Bush got some help from Clinton’s remaining Democratic challenger, former California Gov. Edmund G. (Jerry) Brown Jr. “For the Democratic Party to even think about Clinton at the top of the ticket is to invite an environmental backlash of no small dimensions,” said Brown, who took a break from campaigning for Pennsylvania’s Tuesday Democratic primary to make an Earth Day address in Washington.

Clinton and his aides were quick to shoot back at Bush but ignored Brown. “Nothing would make me happier than for Bush to take this issue out into the election,” Clinton told reporters before leaving Philadelphia for an appearance in Johnstown, Pa.

“The Republican attack dogs are pretty good at slander,” added deputy campaign manager George Stephanopoulos. “They talk a good game, but they don’t do anything.” Clinton “has had problems, sure, he concedes that, but he’s been out there working.”

And Clinton received support from environmental activists, who said that although they have problems with Clinton’s record on several issues, Bush’s looks worse.
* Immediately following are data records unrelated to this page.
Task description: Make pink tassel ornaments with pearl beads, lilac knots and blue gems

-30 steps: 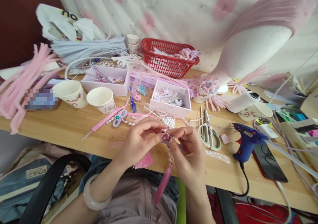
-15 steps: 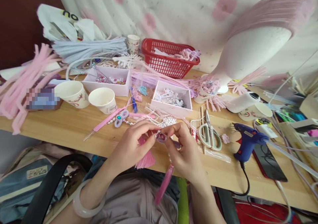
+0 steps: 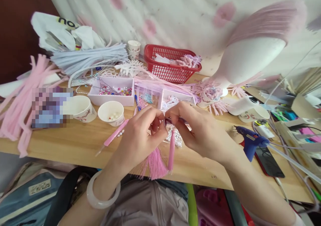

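Note:
My left hand (image 3: 141,135) and my right hand (image 3: 198,129) meet above the table, fingertips pinched on a small beaded ornament (image 3: 168,121). Fingers cover most of it, leaving only a dark purplish bit in sight. Below the left hand spreads a loose pink tassel (image 3: 155,165); a slimmer pink tassel (image 3: 172,150) hangs between the hands. White pearl beads (image 3: 176,139) lie behind the slim tassel. A pink stick-like tool (image 3: 115,133) with a thin tip rests left of my left hand.
Paper cups (image 3: 111,114), a white box of gems (image 3: 112,99) and another white box (image 3: 163,100) stand behind the hands. Further back is a red basket (image 3: 173,73). On the right are a blue glue gun (image 3: 250,140), a phone (image 3: 269,162) and a white head form (image 3: 248,60).
Both hands have risen away from me, nearer the right white box, with the ornament turned and more hidden. My right hand and forearm now cover the scissors. The view has shifted slightly.

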`<action>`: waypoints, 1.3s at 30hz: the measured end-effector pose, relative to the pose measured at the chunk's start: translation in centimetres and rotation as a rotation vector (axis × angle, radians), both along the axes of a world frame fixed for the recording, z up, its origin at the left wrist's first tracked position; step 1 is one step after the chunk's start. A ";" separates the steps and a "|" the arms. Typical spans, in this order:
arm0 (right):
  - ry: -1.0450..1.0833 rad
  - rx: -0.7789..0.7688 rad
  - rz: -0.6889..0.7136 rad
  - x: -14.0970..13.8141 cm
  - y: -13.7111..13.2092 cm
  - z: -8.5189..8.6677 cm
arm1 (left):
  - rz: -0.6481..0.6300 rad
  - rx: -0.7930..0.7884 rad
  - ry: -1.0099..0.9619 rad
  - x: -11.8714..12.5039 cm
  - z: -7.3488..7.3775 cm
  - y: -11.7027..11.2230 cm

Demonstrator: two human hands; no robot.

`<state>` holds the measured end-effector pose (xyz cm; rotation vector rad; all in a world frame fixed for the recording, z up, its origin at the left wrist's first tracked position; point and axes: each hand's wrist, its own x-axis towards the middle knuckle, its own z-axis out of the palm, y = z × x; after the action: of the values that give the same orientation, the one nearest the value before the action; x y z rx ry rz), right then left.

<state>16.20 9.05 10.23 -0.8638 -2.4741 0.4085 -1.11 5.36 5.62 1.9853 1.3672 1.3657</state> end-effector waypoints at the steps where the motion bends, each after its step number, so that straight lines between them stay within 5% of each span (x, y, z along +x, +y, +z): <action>1: 0.001 0.007 0.005 -0.2 -0.1 -0.2 | 0.002 -0.003 -0.001 -0.2 -0.1 -0.2; 9: 0.093 -0.057 0.080 -0.7 -2.8 -8.1 | 0.053 -0.384 -0.200 -0.5 -6.2 -4.3; 12: 0.100 -0.057 0.064 -0.6 -3.2 -9.5 | 0.110 -0.464 -0.283 -0.3 -6.9 -4.7; 17: 0.120 -0.040 -0.042 -0.6 -3.8 -9.3 | 0.161 -0.532 -0.418 0.0 -6.1 -4.3; 21: 0.137 0.051 -0.348 -0.9 -6.2 -9.2 | 0.221 -0.706 -0.626 0.2 -5.7 -4.0; 26: -0.053 0.080 -0.107 -0.8 -7.9 -9.9 | 0.243 -0.712 -0.683 0.0 -5.6 -3.4; 34: -0.126 0.033 -0.178 4.0 -6.0 -8.6 | 0.251 -0.706 -0.736 -0.2 -5.7 -3.2; 39: -0.046 0.178 -0.431 6.1 -2.8 -6.8 | 0.200 -0.755 -0.733 0.2 -5.9 -3.6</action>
<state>22.28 6.26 3.45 -1.2977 -2.2360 0.0179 -0.88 1.79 -0.24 0.7710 1.4152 1.2049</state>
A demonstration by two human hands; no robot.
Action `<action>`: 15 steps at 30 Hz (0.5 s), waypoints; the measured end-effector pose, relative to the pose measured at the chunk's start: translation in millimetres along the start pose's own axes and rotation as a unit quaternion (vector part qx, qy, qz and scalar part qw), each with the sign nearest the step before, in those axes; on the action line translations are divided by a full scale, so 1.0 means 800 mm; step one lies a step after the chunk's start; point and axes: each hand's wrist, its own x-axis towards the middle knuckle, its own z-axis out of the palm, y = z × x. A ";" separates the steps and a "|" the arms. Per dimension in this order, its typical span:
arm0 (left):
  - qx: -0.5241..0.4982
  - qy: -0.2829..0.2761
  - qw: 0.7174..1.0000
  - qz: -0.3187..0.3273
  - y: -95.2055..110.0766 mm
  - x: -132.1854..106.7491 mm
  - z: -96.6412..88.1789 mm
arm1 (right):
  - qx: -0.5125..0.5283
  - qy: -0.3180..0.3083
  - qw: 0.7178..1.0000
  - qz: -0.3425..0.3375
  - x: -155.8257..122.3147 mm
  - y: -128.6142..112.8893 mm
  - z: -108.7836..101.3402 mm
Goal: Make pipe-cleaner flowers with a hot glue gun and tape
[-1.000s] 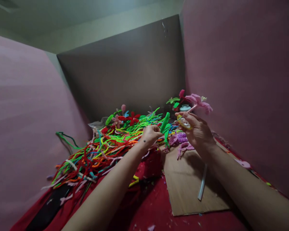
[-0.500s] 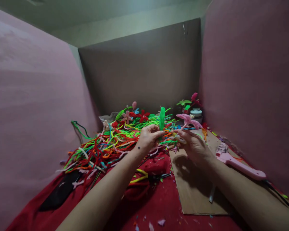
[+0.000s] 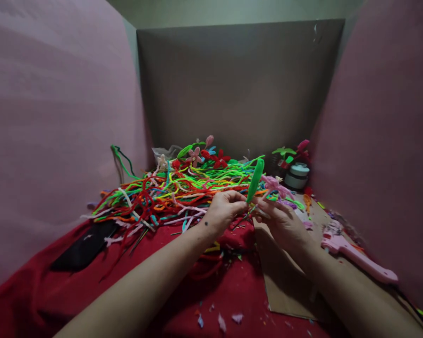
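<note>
Red cloth (image 3: 243, 295): nearest, with small pale scraps (image 3: 237, 318) strewn over its front part.
Cardboard sheet (image 3: 282, 288): on the cloth, partly hidden by the right forearm.
Black flat object (image 3: 82, 249): on the cloth at the left, near the front of the pile.
Pink glue gun (image 3: 361, 260): lying right of the right hand, handle toward the lower right.
Left hand (image 3: 223, 211): thumb and forefinger pinched on the green leaf's lower end.
Right hand (image 3: 284, 223): fingers closed about the pink flower's stem; its fingertips are close to the left hand's, touching or not I cannot tell.
Green leaf (image 3: 255, 178): upright, leaning slightly right, between the hands.
Pink flower (image 3: 277, 186): just above the right fingers, right of the leaf.
Pipe-cleaner pile (image 3: 183, 188): tangled, many colours, behind and left of the hands.
Lidded jar (image 3: 298, 176): beyond the right hand.
Red flower (image 3: 221, 159): at the pile's back.
Grey panel (image 3: 239, 94): farthest, between pink side panels (image 3: 56, 94).
</note>
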 end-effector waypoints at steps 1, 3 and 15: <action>0.007 0.006 1.000 0.006 -0.001 -0.001 0.001 | -0.019 0.005 1.000 -0.007 -0.002 -0.001 0.002; 0.024 0.024 0.999 0.022 -0.002 -0.004 0.004 | -0.069 0.021 0.997 -0.023 -0.006 -0.004 0.005; 0.263 0.055 0.956 0.120 -0.016 -0.013 0.014 | -0.117 0.044 0.992 0.005 -0.011 0.001 0.012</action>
Spokesmen for the oil and automobile industries, on the other hand, lined up on Bush’s side, saying Clinton’s proposals would kill jobs and slow economic growth.

“In a debate over environmental records, George Bush is the hands-down loser,” said David Gardiner, legislative director of the Sierra Club. Bush has broken three major campaign promises--to control global warming, to issue regulations allowing “no net loss” of environmentally sensitive wetlands and to back legislation to encourage recycling, Gardiner said.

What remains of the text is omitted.